Give yourself the time and the space to grieve this massive loss... but also, don't be afraid to laugh sometimes as well. We really would have lost our minds if we could'nt make each other laugh. I think that goes hand-in-hand with the fact that the biggest challenge (for me at least) was incorporating the loss of my daughter into who I am as a person... does that make sense? You are still *you*. Trust yourself to know what you need to heal from this and move forward... notice I did not say 'move on', I feel moving forward is a more accurate term for the work ahead.

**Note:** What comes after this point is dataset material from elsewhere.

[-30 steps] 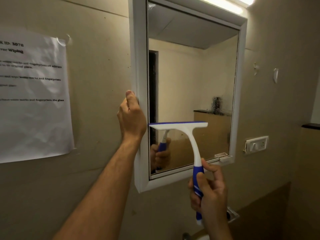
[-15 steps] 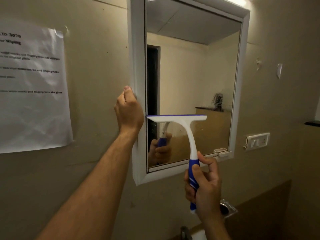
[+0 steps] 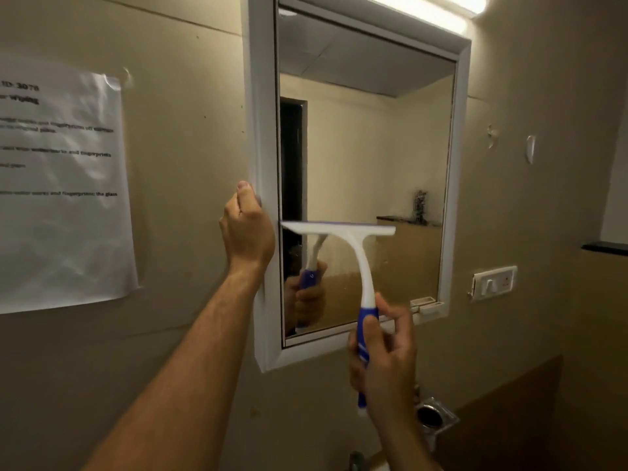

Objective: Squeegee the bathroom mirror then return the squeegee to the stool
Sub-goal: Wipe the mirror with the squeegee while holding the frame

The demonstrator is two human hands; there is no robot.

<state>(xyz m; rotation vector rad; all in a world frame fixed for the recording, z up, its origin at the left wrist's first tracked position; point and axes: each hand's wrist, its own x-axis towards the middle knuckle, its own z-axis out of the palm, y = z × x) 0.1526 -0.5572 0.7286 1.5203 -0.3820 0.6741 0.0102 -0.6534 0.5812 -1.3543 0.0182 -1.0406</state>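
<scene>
A white-framed mirror [image 3: 367, 137] hangs on the beige wall. My right hand [image 3: 384, 362] grips the blue handle of a white squeegee [image 3: 343, 232]. Its blade lies level against the lower left part of the glass, close to the frame's left side. My left hand [image 3: 248, 229] holds the outer left edge of the mirror frame [image 3: 263, 96], thumb up and fingers curled behind the frame. The glass reflects the squeegee handle and my right hand. The stool is out of view.
A printed paper sheet [image 3: 61, 185] is taped to the wall at the left. A switch plate [image 3: 494, 282] sits right of the mirror, a metal holder [image 3: 433, 416] below it. A light bar [image 3: 438, 8] glows above the frame. A tap top [image 3: 356, 460] shows at the bottom edge.
The squeegee blade has slid a little upward on the glass with my right hand. My left hand has stayed on the frame's edge. The camera view has shifted slightly.
</scene>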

And keep in touch with your husband... for some couples a loss like this can cause a big rift, however for Mike and I, it only made us closer (did'nt think it was possible for us to be any closer). This is tough on the dads because they want so much to be able to make things better, keep you and the family safe... Mike felt like there should have been something he could have done to prevent Xiola's death... it was definitely something we needed to talk out, so guilt over something he could not have prevented would'nt eat him alive.

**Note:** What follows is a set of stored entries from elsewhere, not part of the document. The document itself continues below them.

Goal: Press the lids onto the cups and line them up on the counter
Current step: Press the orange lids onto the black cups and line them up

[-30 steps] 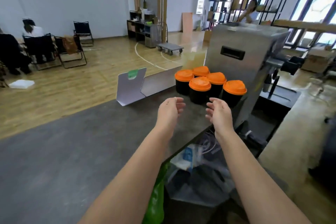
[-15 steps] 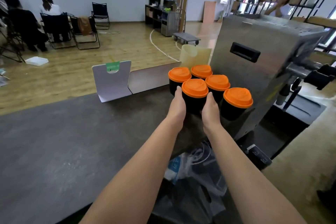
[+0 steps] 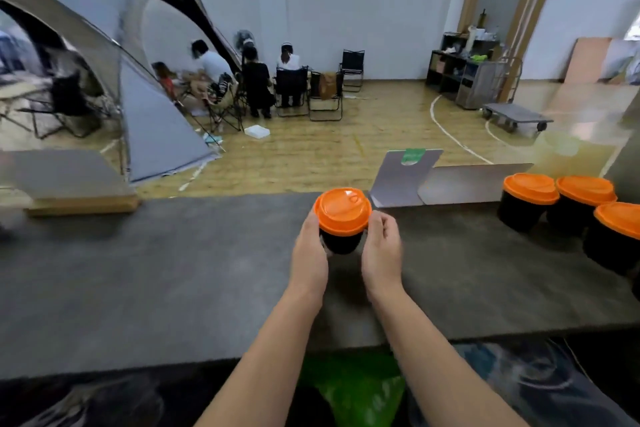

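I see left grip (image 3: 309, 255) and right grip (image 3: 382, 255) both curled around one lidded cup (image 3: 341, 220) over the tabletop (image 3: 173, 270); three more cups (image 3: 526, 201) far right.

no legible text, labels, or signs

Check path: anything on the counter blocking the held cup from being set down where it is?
Nothing visible. Both hands, left hand and right hand, hold the cup over bare counter. The other cups stand apart, to the right; the grey card stands behind.

Lidded black cup (image 3: 341, 242) (orange lid (image 3: 343, 210)), upright
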Demonstrator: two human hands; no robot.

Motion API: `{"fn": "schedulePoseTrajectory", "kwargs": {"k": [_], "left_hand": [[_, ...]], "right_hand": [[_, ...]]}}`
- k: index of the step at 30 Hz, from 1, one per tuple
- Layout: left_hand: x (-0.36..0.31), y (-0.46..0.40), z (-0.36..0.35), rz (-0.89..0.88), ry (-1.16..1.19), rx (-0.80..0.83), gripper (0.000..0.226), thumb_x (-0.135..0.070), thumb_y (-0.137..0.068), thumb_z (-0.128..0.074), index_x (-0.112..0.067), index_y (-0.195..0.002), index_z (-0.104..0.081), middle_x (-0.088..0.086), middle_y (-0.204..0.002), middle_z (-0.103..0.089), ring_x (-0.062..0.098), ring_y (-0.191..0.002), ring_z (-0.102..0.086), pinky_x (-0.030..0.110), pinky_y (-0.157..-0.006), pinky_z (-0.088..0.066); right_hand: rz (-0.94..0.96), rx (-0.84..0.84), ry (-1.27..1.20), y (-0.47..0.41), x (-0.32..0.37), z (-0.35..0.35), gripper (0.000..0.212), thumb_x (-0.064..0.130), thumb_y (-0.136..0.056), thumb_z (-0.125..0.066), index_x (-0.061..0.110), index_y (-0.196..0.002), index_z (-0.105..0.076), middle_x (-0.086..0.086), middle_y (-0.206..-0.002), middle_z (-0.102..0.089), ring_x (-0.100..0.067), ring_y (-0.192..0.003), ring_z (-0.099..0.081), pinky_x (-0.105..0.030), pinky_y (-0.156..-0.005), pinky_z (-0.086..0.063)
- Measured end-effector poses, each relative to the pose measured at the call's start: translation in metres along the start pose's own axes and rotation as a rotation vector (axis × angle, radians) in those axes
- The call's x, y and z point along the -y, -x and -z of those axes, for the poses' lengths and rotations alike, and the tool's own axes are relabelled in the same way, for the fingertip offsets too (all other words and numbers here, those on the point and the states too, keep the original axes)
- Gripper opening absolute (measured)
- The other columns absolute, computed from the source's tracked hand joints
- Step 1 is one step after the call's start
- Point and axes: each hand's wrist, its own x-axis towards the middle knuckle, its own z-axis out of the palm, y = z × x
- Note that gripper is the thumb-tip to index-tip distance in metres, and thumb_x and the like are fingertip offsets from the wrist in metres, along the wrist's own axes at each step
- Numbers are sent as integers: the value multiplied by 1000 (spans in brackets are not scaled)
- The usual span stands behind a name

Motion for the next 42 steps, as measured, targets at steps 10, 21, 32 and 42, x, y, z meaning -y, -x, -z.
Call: {"fn": "schedulePoseTrajectory", "kwargs": {"k": [10,21,32,42], "left_hand": [[-38,-21,202,-171,-200,-291,37,-25,-108,-31,-23,-139,-51,-5,-137,-55,10,-128,-49,31,-114,-35],[-38,-42,298,-192,-292,-321,40,-32,-107,-28,-16,-126,-59,-3,-119,-63,11,-115,-55,27,-97,-41],[-21,-46,295,-383,-288,-280,46,-46,-96,-26,-31,-126,-58,-10,-120,-64,1,-109,-59,25,-95,-50],[-20,-40,299,-535,-369,-443,37,-42,-101,-33,-24,-115,-62,-7,-110,-64,0,-104,-59,22,-89,-49]], "right_hand": [[30,310,50,84,-12,-203,31,41,-96,-35,26,-110,-58,-3,-111,-62,-19,-106,-58,-40,-95,-47],[91,303,83,115,-18,-273,16,19,-99,-45,24,-85,-52,7,-80,-60,-12,-76,-55,-13,-64,-41],[195,399,-25,117,-34,-263,27,29,-91,-39,28,-111,-57,4,-101,-68,-15,-95,-65,-28,-84,-51],[227,503,-18,122,-33,-262,36,37,-89,-34,38,-122,-47,31,-108,-61,3,-100,-59,-16,-88,-44]]}}
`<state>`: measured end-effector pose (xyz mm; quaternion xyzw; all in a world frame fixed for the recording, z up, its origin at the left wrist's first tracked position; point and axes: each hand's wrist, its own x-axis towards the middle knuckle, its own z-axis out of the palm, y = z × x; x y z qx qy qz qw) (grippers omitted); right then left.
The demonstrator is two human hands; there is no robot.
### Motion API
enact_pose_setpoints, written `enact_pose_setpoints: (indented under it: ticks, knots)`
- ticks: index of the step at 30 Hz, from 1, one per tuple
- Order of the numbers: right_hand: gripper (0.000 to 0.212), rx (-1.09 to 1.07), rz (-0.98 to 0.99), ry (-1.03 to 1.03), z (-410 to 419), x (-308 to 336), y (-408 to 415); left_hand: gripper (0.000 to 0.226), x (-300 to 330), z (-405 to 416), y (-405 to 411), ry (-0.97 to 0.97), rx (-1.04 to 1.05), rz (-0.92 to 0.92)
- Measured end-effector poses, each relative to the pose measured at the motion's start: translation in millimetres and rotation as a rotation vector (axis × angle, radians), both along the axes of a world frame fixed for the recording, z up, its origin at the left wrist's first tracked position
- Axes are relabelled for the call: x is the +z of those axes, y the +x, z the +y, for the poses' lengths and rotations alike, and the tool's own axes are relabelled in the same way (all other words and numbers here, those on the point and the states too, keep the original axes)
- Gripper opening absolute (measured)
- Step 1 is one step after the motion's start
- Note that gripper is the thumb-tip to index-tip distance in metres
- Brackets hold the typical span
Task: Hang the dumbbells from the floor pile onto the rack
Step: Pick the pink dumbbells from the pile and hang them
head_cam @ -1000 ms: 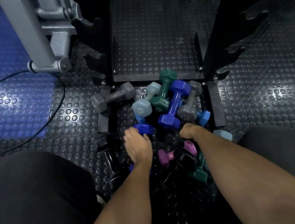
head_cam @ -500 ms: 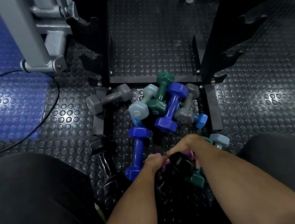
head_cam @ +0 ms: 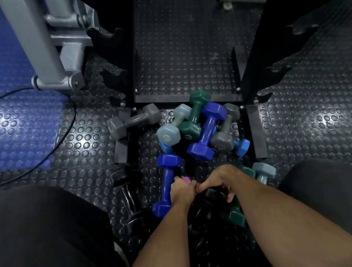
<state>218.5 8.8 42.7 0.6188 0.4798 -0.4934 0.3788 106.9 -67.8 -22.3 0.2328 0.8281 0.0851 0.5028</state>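
Both hands have dropped into the floor pile, left hand (head_cam: 182, 192) curled round a pink dumbbell (head_cam: 185, 180), right hand (head_cam: 216, 180) gripping a black dumbbell (head_cam: 213, 195), ready to lift toward the rack (head_cam: 256, 54).

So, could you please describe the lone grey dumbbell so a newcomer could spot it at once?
Find the black rack standing on the studded floor. At the foot of its left upright lies the grey dumbbell, resting sideways. Unlike the other grey one, it sits apart from the coloured pile.
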Motion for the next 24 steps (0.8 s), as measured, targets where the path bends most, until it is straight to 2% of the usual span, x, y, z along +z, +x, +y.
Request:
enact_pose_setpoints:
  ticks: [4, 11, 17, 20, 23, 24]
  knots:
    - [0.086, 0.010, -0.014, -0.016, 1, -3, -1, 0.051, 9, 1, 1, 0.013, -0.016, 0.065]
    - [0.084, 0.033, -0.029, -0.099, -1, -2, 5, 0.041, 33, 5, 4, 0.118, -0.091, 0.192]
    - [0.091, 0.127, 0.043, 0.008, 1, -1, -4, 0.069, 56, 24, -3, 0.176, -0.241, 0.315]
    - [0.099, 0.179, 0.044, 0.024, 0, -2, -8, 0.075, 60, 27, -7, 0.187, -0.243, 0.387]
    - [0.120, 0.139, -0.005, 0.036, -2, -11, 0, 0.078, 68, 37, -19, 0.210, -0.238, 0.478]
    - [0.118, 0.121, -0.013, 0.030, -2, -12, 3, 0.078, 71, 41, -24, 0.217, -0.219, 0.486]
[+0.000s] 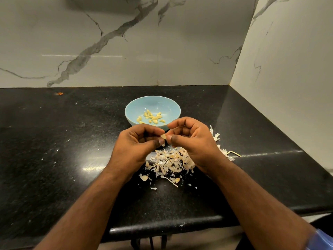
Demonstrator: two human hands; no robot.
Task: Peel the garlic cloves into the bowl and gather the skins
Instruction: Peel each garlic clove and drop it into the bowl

There is a group called Perinatal Loss out of Portland OR that sells announcements for those who lost a baby. Their website is www.tearsoup.com (BTW, their book "Tear Soup" is an excellent storybook to use with your kids to help understand the grieving process... you'll enjoy it as well) They also have a 50-page 'book' called "When Hello Means Goodbye" which you might find helpful. We did not send out announcements after we lost Xiola (which I do regret but we called everyone who mattered) but we will be mentioning her in the birth announcements for the baby I carry now. Also, you may want to have friends tell aquaintances and have a close co-worker tell the others so you and dh don't get stuck having to explain where your baby is.

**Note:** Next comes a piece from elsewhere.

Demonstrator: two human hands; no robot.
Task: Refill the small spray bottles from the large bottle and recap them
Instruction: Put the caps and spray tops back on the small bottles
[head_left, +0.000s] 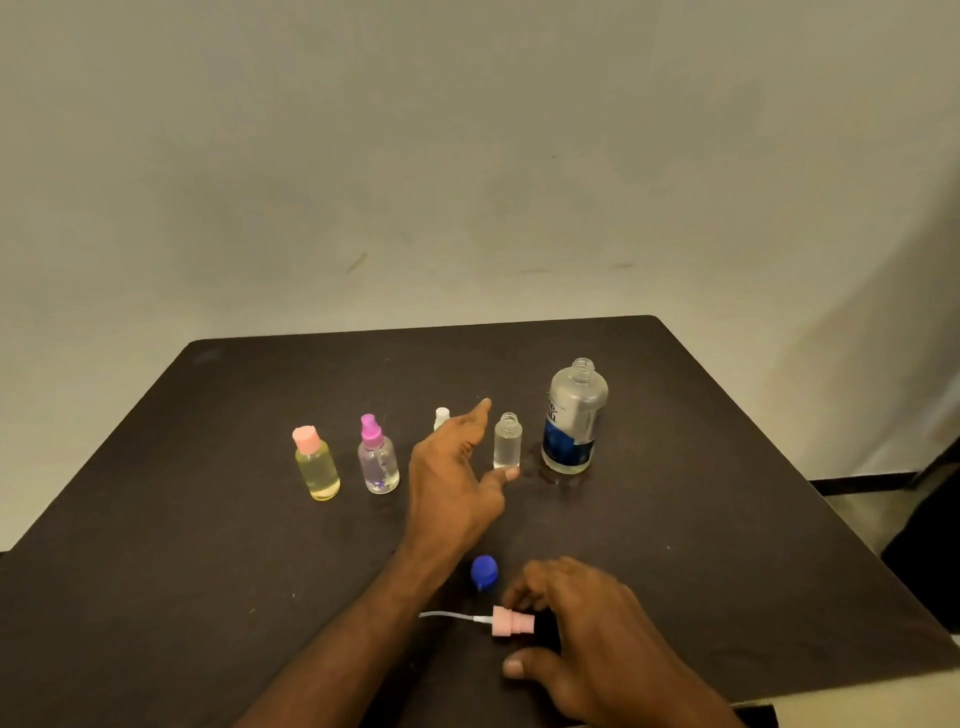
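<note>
The large clear bottle (574, 418) with a blue label stands uncapped at the right of the row. Left of it stands a small clear bottle (507, 441), open at the neck. My left hand (457, 467) is spread beside that small bottle, thumb near its base, holding nothing. Behind the hand a white-capped bottle (442, 417) is mostly hidden. Near the front edge lies a pink spray pump (511, 622) with its white dip tube pointing left. My right hand (587, 629) hovers over the pump, fingertips touching its head. A blue cap (484, 571) lies just above it.
A yellow-filled bottle with a pink cap (316, 464) and a clear bottle with a purple-pink sprayer (377, 457) stand at the left of the row. The dark table (208, 545) ends near the wall behind and drops off at the right.
</note>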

As for milk... mine came in 3 days after her birth, I woke up and my comforter was just soaked with it, oh... that was one of the very hardest days for me, to have all that milk and no baby to give it to. Frozen peas make good ice packs, this releived a lot of the engorgement for me. I tried all the things others mentioned as well (I did'nt express, though) and it still took 2 months before I was'nt leaking, and another month before thinking about her would'nt make me leak... and even after that I could still express a few drops. I just wanted to mention that because I had never dreamed it would take so long... I wish I would have known, I would have been better prepared for it.

Words cannot do justice to the sorrow I feel for you and your family.

XM


----------



## carminex (May 24, 2002)

I don't have any advice but just wated to say I am so sorry for your loss.
Heidi


----------



## Chanley (Nov 19, 2001)

Dear Katherine,

i am so sorry for your loss.

Try contacting Lori at www.attachmentscatalog.com

She does her own printing I believe and is an AP mom and would be really responsive I think. She makes beautiful and empowering cards and may have something for you.

Ohh and please do not hesitate to use this board as a place where you can vent or simply let go. Most of the moms who come here have had the tragedy of loss. I had a hard time (still do) opening up about the pain. You can talk here as some women find it hard to talk to others about it. We are here for you.

Love
Shannon


----------



## Gracefulmom (Apr 25, 2002)

Katherine...

I'm so sorry about your son Kevin.

We sent a birth announcement after our son died. It gave the date of his birth and death, his name, etc. It also said, "His life was important, no matter how short, and we wanted to share it with you."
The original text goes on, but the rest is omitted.